Norman Gibbs

No. 8, 9
- Position: Quarterback

Personal information
- Born: June 29, 1960 (age 66) Baton Rouge, Louisiana, U.S
- Listed height: 6 ft 1 in (1.85 m)
- Listed weight: 185 lb (84 kg)

Career information
- High school: Southern University Laboratory (Baton Rouge)
- College: Southern (1978–1982)

Career history
- 1983–1985: Winnipeg Blue Bombers
- 1986: Toronto Argonauts

Awards and highlights
- Grey Cup champion (1984);

= Norman Gibbs (Canadian football) =

American gridiron football player (born 1960)

Norman Gibbs (born June 29, 1960) is an American former professional football quarterback who played three seasons in the Canadian Football League (CFL) with the Winnipeg Blue Bombers and Toronto Argonauts. He played college football at Southern University.

==Early life and college==
Norman Gibbs was born on June 29, 1960, in Baton Rouge, Louisiana. He attended high school at Southern University Laboratory School in Baton Rouge. He played four years of football there and also one year of baseball as a senior. Gibbs was inducted into Southern University Laboratory's athletics hall of fame in 2010.

Gibbs played college football for the Southern Jaguars of Southern University from 1978 to 1982. He completed 235 of 343 passes for 3,857 yards, 28 touchdowns, and 32 interceptions during his college career.

==Professional career==
Gibbs dressed in six games, starting one, for the Winnipeg Blue Bombers of the Canadian Football League (CFL) in 1983, completing 15 of 33 passes (45.5%) for 220 yards and two interceptions while also rushing for ten yards and a touchdown. He was released on June 25, 1984. On November 4, 1984, it was reported that he had been re-signed by the Blue Bombers, ahead of their semifinal playoff game against the Edmonton Eskimos. On November 18, 1984, the Blue Bombers won the 72nd Grey Cup against the Hamilton Tiger-Cats by a score of 47–17. Gibbs dressed in one game for the Blue Bombers in 1985 but record any statistics. He became a free agent on March 1, 1986, and re-signed with the Blue Bombers in May 1986.
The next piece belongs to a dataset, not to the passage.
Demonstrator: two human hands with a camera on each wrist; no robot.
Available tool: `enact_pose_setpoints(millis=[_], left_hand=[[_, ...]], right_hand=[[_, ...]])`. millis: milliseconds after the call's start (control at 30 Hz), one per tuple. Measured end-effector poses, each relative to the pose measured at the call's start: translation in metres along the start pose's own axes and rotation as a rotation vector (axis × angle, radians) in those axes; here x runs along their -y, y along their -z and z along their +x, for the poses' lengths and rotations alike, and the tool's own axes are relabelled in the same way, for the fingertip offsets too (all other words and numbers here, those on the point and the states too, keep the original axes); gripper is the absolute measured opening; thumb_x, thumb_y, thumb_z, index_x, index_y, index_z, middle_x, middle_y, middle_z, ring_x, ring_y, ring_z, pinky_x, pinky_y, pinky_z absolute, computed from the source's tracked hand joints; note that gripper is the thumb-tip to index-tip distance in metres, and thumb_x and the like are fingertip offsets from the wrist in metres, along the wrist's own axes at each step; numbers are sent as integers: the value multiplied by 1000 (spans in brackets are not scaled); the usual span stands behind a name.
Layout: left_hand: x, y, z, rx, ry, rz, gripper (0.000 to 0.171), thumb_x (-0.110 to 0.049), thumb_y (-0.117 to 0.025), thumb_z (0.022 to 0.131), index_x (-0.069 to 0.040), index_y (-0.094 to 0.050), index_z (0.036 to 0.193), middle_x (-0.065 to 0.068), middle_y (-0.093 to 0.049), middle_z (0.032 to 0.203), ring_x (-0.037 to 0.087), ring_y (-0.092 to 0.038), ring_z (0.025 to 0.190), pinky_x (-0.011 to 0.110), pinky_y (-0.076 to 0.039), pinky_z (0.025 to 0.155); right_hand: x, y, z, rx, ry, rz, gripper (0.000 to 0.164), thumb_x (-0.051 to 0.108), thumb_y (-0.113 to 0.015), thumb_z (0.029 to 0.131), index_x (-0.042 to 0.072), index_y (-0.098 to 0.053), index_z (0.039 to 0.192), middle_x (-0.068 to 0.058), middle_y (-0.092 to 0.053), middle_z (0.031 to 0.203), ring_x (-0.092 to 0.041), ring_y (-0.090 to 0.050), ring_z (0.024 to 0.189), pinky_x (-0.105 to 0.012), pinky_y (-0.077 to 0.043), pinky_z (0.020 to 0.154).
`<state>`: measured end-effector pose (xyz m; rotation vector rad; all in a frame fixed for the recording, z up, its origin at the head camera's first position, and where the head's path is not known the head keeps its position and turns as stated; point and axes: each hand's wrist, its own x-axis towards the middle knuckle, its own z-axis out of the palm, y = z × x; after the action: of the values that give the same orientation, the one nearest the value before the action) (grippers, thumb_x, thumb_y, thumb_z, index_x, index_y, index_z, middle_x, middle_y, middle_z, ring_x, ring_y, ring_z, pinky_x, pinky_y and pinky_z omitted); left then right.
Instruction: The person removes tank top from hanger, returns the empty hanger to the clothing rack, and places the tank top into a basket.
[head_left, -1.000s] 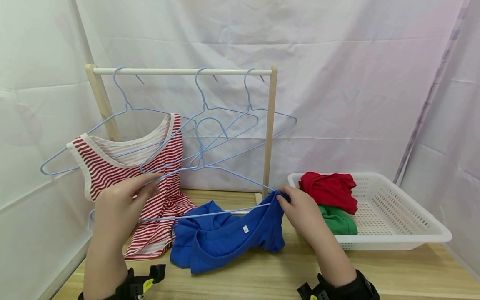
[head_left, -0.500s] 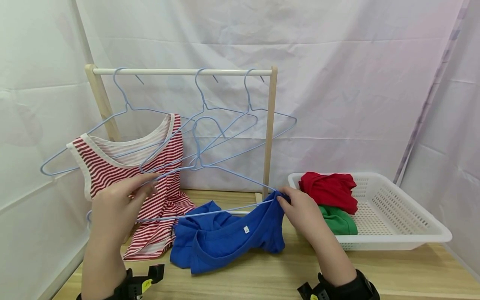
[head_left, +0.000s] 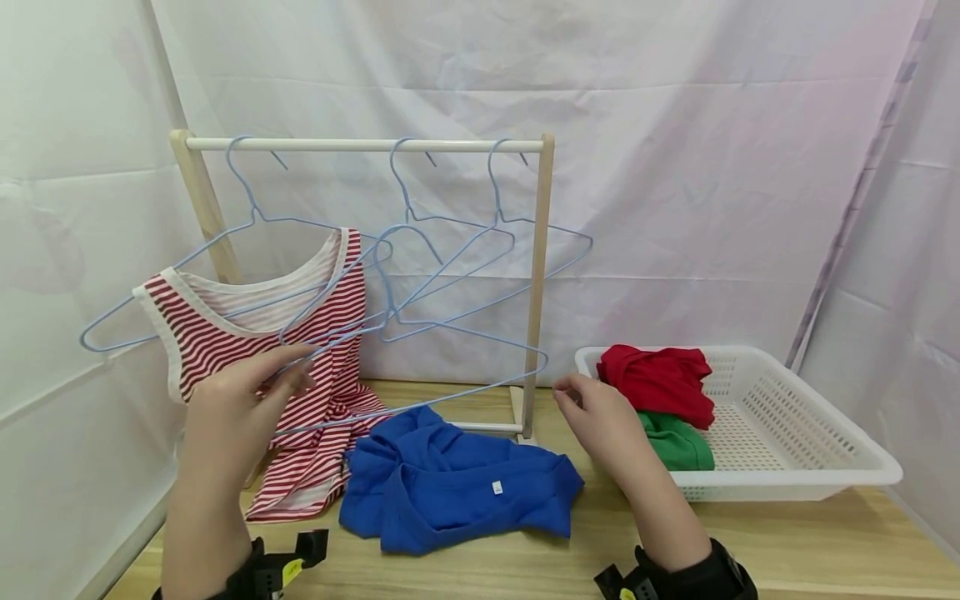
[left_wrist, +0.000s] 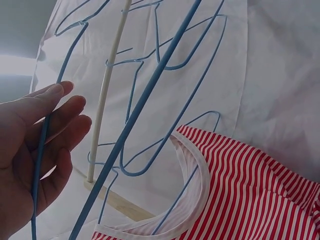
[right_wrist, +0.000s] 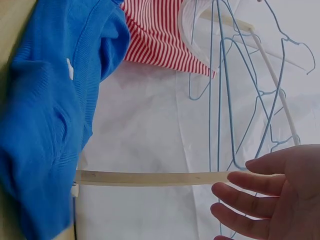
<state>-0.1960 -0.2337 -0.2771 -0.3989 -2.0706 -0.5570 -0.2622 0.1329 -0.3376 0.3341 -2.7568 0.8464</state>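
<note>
My left hand (head_left: 236, 404) pinches one arm of a light-blue wire hanger (head_left: 480, 333) between thumb and fingers, its hook pointing up. In the left wrist view the wire passes under my thumb (left_wrist: 42, 102) and along the palm. The hanger's free end stands above a blue garment (head_left: 465, 487) with a small white label, which lies crumpled on the table. My right hand (head_left: 600, 421) is just right of the hanger's free end, fingers relaxed and holding nothing. The right wrist view has that hand (right_wrist: 270, 200) loosely spread, away from the blue cloth (right_wrist: 50, 110).
Behind stands a rack (head_left: 352, 145) with wooden legs and several wire hangers. A red-striped tank top (head_left: 330, 333) hangs on its left hanger. At right, a white plastic basket (head_left: 787, 479) holds a red cloth (head_left: 660, 383) and a green one (head_left: 675, 442).
My right hand has let go of the blue garment, which has slipped off the hanger's end and dropped onto the table. The hanger's free end has risen slightly and swung left.
</note>
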Motion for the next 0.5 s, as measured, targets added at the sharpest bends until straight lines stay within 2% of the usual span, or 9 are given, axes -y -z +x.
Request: enact_pose_setpoints(millis=[300, 500], left_hand=[[-3, -3, -1, 58, 20, -5, 27, -8, -65, 80, -22, -66, 104, -3, -67, 76, 6, -56, 64, 13, -39, 55], [-4, -4, -1, 89, -14, -11, 28, -9, -66, 80, -23, -65, 104, -4, -67, 78, 4, -55, 64, 14, -40, 54]], right_hand=[[4, 2, 0, -8, -43, 41, 25, 34, -52, 90, 18, -58, 108, -2, -62, 95, -17, -55, 84, -41, -51, 72], [4, 4, 0, -19, -70, 37, 33, 39, -52, 89, 16, -55, 112, -4, -62, 99, -19, -55, 86, -43, -50, 73]])
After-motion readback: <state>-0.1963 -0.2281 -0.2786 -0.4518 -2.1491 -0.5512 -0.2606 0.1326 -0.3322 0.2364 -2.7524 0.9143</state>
On June 23, 1986, Gibbs was traded to the Toronto Argonauts for future considerations after being beat out for the third-string quarterback position by Homer Jordan. Gibbs dressed in nine games for the Argonauts in 1986, completing 32 of 52 passes (61.5%) for 327 yards and two interceptions while also rushing 14 times for 99 yards.